Is aid really helping?
Wednesday, 5 January, 2000, 16:28 GMT

The last decade has seen huge humanitarian operations in Africa - but now many aid workers say their strategies will have to change if they are to see longer-term benefits, reports East Africa correspondent Cathy Jenkins.

In 1998 the United Nations World Food Programme (WFP) flew in thousands of tonnes of food to stave off famine in the war-torn province of Bahr El Ghazal in southern Sudan. Thousands of people starved before help reached them, but the emergency operation undoubtedly saved many more who might have died.

Reacting to emergencies like this one eats up much of the WFP's budget. Lindsey Davis, a WFP spokeswoman in Nairobi, points out the dilemma for aid agencies which would like to do more than just provide short-term help.

"A bag of grain which is used as relief food to keep someone alive is a bag of grain which is not being used for schooling, for helping build roads and irrigation, and we know that those are the kind of projects that will have a long-term impact," she says. "Year after year, if you're putting in emergency food aid it's really to prop up society and keep them above the line of misery and death."

A life in exile

When Somalia collapsed in civil war in 1991, thousands of Somalis fled to Kenya. Nearly a decade later they are still living in camps and, apart from the market trade, they are still reliant on the aid agencies for their most basic needs - water, food and health care. Collins Asare of the United Nations High Commission for Refugees (UNCHR), which runs the camp, regrets that there is not more money to spend on development. "Because of some difficulties we had during the last two years, adult education - which would have been a very pivotal activity, especially for refugee women who didn't have a chance to go to school in their own country - was temporarily interrupted. "We could have done more in terms of activity for self-sufficiency - more backyard gardening, more trading among the refugees. "It's those kinds of activities which you might call developmental which suffer when we have financial difficulties." While everyone recognises that emergency aid has saved lives in Africa, it is also accepted that development aid has not brought the sort of quantum leap forward that the donors would have hoped for.

Corruption under scrutiny

Now donor countries are becoming much demanding about how their money is spent. In this region of Africa, that means governments will be more carefully scrutinised for any underhand syphoning off of aid. Frederick Lyons, head of the United Nations Development Programme in Nairobi, says the nature of aid will have to change - especially in those countries which face problems in the way they are governed. He mentions the transparency and accountability of government, and the workings of the judiciary, as particular problem areas in some countries. "There's a recognition that unless these fundamental problems are solved, money spent on long-term aid programmes is likely to be misspent - it is very likely to fail in its key objectives," he says.

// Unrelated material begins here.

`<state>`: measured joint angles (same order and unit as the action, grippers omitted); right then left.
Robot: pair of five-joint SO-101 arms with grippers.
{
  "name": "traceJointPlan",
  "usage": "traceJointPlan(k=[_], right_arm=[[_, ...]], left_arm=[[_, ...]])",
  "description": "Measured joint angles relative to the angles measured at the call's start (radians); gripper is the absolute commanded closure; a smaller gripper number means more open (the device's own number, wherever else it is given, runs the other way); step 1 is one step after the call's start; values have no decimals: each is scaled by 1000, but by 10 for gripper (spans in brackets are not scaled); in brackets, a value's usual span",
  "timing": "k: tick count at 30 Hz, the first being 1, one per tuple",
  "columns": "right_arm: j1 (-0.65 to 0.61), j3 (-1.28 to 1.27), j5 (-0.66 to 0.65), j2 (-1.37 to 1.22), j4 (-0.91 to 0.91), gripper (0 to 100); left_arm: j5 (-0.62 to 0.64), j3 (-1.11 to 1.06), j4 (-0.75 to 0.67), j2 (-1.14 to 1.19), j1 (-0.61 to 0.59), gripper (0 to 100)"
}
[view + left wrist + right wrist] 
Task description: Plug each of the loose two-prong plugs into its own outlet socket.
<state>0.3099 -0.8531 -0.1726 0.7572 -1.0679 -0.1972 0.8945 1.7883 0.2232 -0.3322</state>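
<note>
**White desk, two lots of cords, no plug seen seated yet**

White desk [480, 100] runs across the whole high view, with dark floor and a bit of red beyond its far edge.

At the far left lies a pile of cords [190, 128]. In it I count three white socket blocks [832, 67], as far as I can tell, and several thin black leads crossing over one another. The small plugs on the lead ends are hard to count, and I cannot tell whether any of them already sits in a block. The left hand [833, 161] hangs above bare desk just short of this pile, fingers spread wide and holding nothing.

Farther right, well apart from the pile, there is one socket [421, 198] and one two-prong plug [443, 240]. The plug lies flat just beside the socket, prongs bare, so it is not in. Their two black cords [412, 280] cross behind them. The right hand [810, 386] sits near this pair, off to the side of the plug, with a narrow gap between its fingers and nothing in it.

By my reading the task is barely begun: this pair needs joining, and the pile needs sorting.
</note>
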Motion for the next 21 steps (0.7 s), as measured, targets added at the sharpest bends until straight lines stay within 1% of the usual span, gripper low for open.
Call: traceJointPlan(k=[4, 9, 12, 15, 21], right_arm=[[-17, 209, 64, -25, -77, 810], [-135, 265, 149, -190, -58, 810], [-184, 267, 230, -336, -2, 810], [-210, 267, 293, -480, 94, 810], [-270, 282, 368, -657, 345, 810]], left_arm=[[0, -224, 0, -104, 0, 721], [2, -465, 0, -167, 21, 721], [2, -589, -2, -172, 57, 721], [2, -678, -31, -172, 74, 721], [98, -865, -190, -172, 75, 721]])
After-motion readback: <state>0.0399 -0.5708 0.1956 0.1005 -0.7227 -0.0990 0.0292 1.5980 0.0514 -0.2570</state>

There is also a recognition that the aid world itself, which in Nairobi alone employs thousands of people and creates its own burden of bureacracy, may have to change. Nairobi is a centre for aid organisations from around the world, from the UN departments to tiny non-government bodies. They are not only competing against each other - they all have to fight donor fatigue to get funds. But will these factors force the aid world to become more streamlined?  Mr Lyons says that with the advent of the internet age, the quicker exchange of information might mean fewer people working on the ground. "Increasingly, aid will not be about equipment," he says. " It may actually be about sharing ideas."

From aid to trade

Jim Cheatle, a British aid worker who has lived in Kenya for many years, decided that the idea to get across to Kenyan farmers was to start thinking big. Mr Cheatle used donor funds given to his organisatino to help a group of farmers set up a company, called Farmers' Own. The farmers use local produce such as soya beans and nuts to make confectionary bars and snacks. Mr Cheatle believes that people receiving aid must be encouraged to use it to develop a business and make it work. "The whole aid thing has to be related to market-related forces so that people are selling something, making a profit which they can invest in health and education," he says.

If it succeeds, the company will be an example of how development aid has helped one small group of farmers in one country, to help themselves. But in the wider world, where natural and man-made disasters can turn the best-made plans upside down, the debate over how to pay for emergency and development will continue.